We have performed a detailed comparative in situ hybridization analysis to examine the patterns of expression of all the members of the Id gene family (Id1-4) during murine gastrulation and neurogenesis. During gastrulation, both Id1 and Id3 are expressed in the tissues derived from the inner cell mass from 5.5 dpc onward, whereas Id2 is expressed in tissues derived from trophoblasts. Id4 expression is absent during this period of development. Embryonic Id1 messages are detected during gastrulation on the proximal side of the embryonic ectoderm, which is the border between the embryo proper and the extraembryonic tissues, and the expression of Id3 is found throughout the entire embryo proper. This unique pattern of expression of the different members of the Id family suggests a nonredundant role for these genes in antagonizing the activity of bHLH transcription factors during very early mouse development. During neurogenesis, the expression of each member of the Id family is present in an unique pattern along the dorsal-ventral axis of the neural tube: In the early stages of spinal cord development, both Id1 and Id2 are expressed in the roof plate, whereas Id3 is expressed both in the roof and the floor plates. As development progresses, the expression of both Id1 and Id3 is detected in the dividing neuroblasts, whereas Id2 and 4 are expressed in presumptive neurons which are undergoing maturation. The expression patterns of all the members of the Id gene family persist throughout the entire CNS, both in the spinal cord and in the brain. In addition, the characteristic expression of Id2 and Id4 in more mature neurons is reiterated both in the PNS and in the neurons of some of the sensory organs. These data suggest that the expression of different subgroups of the Id gene family may have different physiological consequences and thereby contributes in unique ways to specify the differentiation state of neuronal cells during development.

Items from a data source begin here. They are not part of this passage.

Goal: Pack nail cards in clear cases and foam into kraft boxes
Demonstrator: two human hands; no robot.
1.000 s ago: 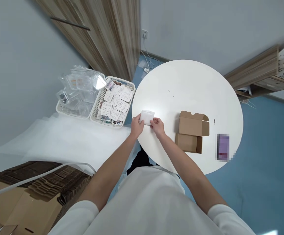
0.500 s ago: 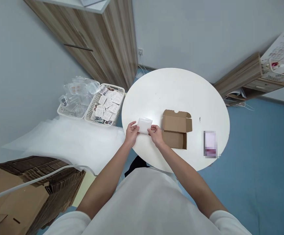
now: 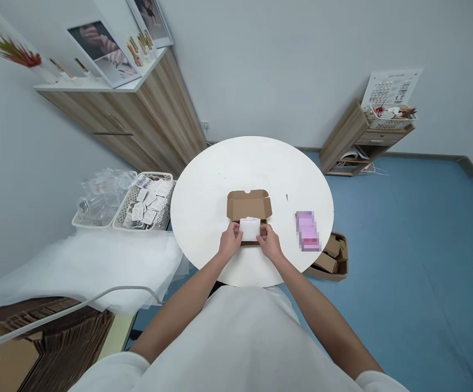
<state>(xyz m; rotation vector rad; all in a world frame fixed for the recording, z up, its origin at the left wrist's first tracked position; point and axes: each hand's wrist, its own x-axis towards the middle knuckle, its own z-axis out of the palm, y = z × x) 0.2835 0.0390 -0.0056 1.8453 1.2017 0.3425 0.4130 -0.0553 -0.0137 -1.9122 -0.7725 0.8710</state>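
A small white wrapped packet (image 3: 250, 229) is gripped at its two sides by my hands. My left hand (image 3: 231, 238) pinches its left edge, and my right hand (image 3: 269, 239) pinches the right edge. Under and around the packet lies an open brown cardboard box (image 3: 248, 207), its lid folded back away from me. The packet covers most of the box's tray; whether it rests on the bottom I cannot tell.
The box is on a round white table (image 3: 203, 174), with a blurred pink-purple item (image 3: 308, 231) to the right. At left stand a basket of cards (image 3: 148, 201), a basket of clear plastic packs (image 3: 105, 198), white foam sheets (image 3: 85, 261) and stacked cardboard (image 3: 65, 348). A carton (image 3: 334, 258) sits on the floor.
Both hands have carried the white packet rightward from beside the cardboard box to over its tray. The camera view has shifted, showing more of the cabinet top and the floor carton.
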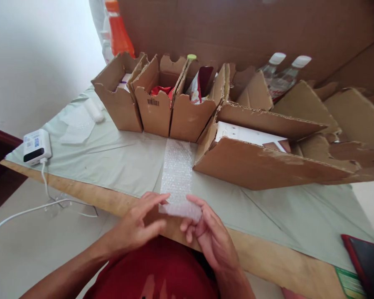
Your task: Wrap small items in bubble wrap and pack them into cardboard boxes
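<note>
A strip of bubble wrap [177,170] lies at the centre of the frame, running lengthwise from the cardboard bins [187,120] toward the lower centre, its near end lifted at the front edge of the tabletop [268,249]. The left hand [139,224], left of the strip's near end, has thumb and index finger spread wide, the index tip by the strip's left edge. The right hand [216,236] is at the near end's right corner, index finger stretched along it and the other fingers curled below; whether they grip the wrap I cannot tell. A pale green cloth [127,162] covers most of the tabletop. The bins stretch from upper centre to the right edge, some with packets inside. An orange bottle [121,37] stands at upper left, two clear bottles [282,81] at upper right, and a white device [36,146] with a cable [15,218] sits at left.
</note>
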`<state>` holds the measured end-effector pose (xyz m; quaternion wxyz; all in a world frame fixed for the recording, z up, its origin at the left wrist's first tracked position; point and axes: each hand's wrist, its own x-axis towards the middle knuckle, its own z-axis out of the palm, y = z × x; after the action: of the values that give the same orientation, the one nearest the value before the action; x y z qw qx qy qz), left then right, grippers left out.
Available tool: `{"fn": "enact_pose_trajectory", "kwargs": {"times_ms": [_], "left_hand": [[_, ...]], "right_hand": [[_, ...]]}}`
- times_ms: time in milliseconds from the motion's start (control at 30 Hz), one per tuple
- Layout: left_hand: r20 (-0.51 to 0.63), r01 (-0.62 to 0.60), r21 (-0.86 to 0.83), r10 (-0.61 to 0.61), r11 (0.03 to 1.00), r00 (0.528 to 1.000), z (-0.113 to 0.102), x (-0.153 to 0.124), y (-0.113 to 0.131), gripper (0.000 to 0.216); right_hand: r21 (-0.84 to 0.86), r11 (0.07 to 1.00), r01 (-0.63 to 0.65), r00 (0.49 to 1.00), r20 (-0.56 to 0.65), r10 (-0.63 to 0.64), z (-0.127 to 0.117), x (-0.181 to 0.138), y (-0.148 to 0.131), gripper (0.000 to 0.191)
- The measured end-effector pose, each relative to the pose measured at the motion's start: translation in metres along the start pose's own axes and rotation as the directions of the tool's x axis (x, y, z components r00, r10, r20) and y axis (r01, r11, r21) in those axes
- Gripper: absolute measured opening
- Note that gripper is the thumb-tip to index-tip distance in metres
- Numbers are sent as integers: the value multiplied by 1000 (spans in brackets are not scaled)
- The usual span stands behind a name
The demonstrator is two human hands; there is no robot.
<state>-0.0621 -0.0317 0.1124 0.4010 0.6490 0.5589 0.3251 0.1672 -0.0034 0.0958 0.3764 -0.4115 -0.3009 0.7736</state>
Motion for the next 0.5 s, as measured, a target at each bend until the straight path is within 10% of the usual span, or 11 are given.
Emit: {"fn": "enact_pose_trajectory", "kwargs": {"times_ms": [167,267,367,500], "left_hand": [[-181,138,150,-110,979,977,22,40,-23,52],[-153,116,239,-81,964,985,24,47,-33,57],[-175,96,357,-35,929,984,27,43,-36,56],[-199,59,498,48,865,979,30,35,-35,54]], "right_hand": [[-429,871,239,930,-157,-332,-11,2,0,54],[-836,372,403,788,111,-605,-19,-3,5,34],[-877,-121,464,699,447,-559,-18,5,11,33],[-838,-316,445,703,545,-457,-16,22,16,31]]}}
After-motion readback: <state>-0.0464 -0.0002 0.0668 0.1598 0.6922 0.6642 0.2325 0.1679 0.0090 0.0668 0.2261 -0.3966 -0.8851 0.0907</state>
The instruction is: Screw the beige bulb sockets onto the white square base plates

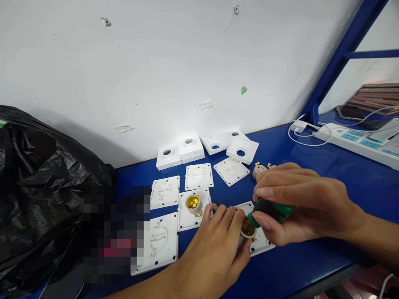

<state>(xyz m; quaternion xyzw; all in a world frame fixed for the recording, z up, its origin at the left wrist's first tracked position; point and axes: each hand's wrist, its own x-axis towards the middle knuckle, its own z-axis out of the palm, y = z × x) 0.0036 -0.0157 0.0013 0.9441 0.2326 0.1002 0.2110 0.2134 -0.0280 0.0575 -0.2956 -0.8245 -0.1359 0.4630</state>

Expression patterns of Id1, Id2, and Id3 are highly related but distinct from that of Id4 during mouse embryogenesis.

The murine dominant negative helix-loop-helix (dnHLH) proteins inhibit the activities of bHLH transcription factors in diverse cell lineages (Benezra et al. [1990] Cell 61:49-59; Christy et al [1991] Proc. Natl. Acad. Sci. U.S.A. 88:1815-1819; Sun et al [1991] Mol. Cell Biol. 11: 5603-5611; Riechmann et al. [1994] Nucleic Acids Res. 22:749-755). Currently, there are four members in the dnHLH family, Id1, Id2, Id3, and Id4. In this report, we have performed a detailed comparative in situ hybridization analysis to examine their expression pattern during post-gastrulational mouse development. Id1, 2, and 3 are expressed in multiple tissues, whereas Id4 expression can only be detected in neuronal tissues and in the ventral portion of the epithelium of the developing stomach. The regions where Id1-3 genes are expressed, such as gut, lung, kidney, tooth, whisker, and several glandular structures, are undergoing active morphogenetic activities. The expression patterns of Id1, 2, and 3 overlap in many organs, except in the tissue derived from primitive gut. In the latter, Id1 and Id3 signals are detected in the mesenchyme surrounding the epithelium, whereas Id2 is expressed within the epithelium. The difference in the patterns of expressions of Id2-3 and Id4 suggest that the dominant negative transcriptional activity of these two subclasses of the Id family may have different physiological consequences.